DETAILED DESCRIPTION OF THE INVENTION

[0020] Referring now to FIG. 1, a system 100 for providing application output to a client device having constrained system resources includes an application server 110, a proxy server 150, and a client 140. Although only one application server 110, proxy server 150, and client 140 is depicted in the embodiment shown in FIG. 1, it should be understood that the system may provide multiple ones of any or each of those components. For example, in one embodiment, the system 100 includes multiple, logically-grouped application servers 110, each of which are available to execute applications on behalf of a client 140. In these embodiments, the logical group of servers may be referred to as a "server farm." In other embodiments, multiple proxy servers 150 may be provided. In some of these embodiments, the proxy servers may be geographically dispersed.

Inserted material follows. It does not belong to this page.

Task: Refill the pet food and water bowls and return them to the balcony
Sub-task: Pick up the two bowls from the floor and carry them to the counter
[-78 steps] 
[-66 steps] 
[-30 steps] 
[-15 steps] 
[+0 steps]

[0021] The application server 110 executes one or more application programs 122, 124, 126, 128 on behalf of a client 140. An application program is any program that processes data to provide output and that uses an operating system for access to system resources. Exemplary application programs include: word processing applications, such as MICROSOFT WORD, manufactured by Microsoft Corporation of Redmond, Wash.; spreadsheet programs, such as MICROSOFT EXCEL, manufactured by Microsoft Corporation; electronic mail programs, such as MICROSOFT OUTLOOK, manufactured by Microsoft Corporation and GROUPWISE, manufactured by Novell Corp. of Provo, Utah; and productivity suites such as STAR OFFICE, manufactured by Sun Microsystems of Mountain View, Calif.

[0022] The application server 110 communicates with the proxy server 150 over a first network 125. The first network 125 can be a local area network (LAN), a metropolitan area network (MAN), or a wide area network (WAN) such as the Internet. The application server 110 and the proxy server 150 may connect to the first network 125 through a variety of connections including standard telephone lines, LAN or WAN links (e.g., T1, T3, 56 kb, X.25), broadband connections (ISDN, Frame Relay, ATM), and wireless connections. Connections between the application server 110 and the proxy server 150 may use a variety of data-link layer communication protocols (e.g., TCP/IP, IPX, SPX, NetBIOS, NetBEUI, SMB, Ethernet, ARCNET, Fiber Distributed Data Interface (FDDI), RS232, IEEE 802.11, IEEE 802.11a, IEE 802.11b, IEEE 802.11g and direct asynchronous connections).

[0023] The proxy server 150 executes one or more thin-client applications 152, 154 such as a Remote Display Protocol client, manufactured by Microsoft Corporation or an ICA client, manufactured by Citrix Systems, Inc. of Fort Lauderdale, Fla. The application server 110 communicates the output of the application programs 122, 124, 126, 128 to thin-client applications 152, 154 executing on the proxy server 150 and receives user input directed to the application programs 122, 124, 126, 128 from the thin-client application 152, 154. The application server 110 communicates with the thin-client applications 152, 154 over network 125 using a presentation-layer protocol such as the Independent Computing Architecture (ICA) protocol, available from Citrix Systems, Inc. of Fort Lauderdale, Fla. or the Remote Display Protocol (RDP), available from Microsoft Corporation. Although only two thin-client applications are depicted in the embodiment shown in FIG. 1, the proxy server 150 may host any number of thin-client applications 152, 154.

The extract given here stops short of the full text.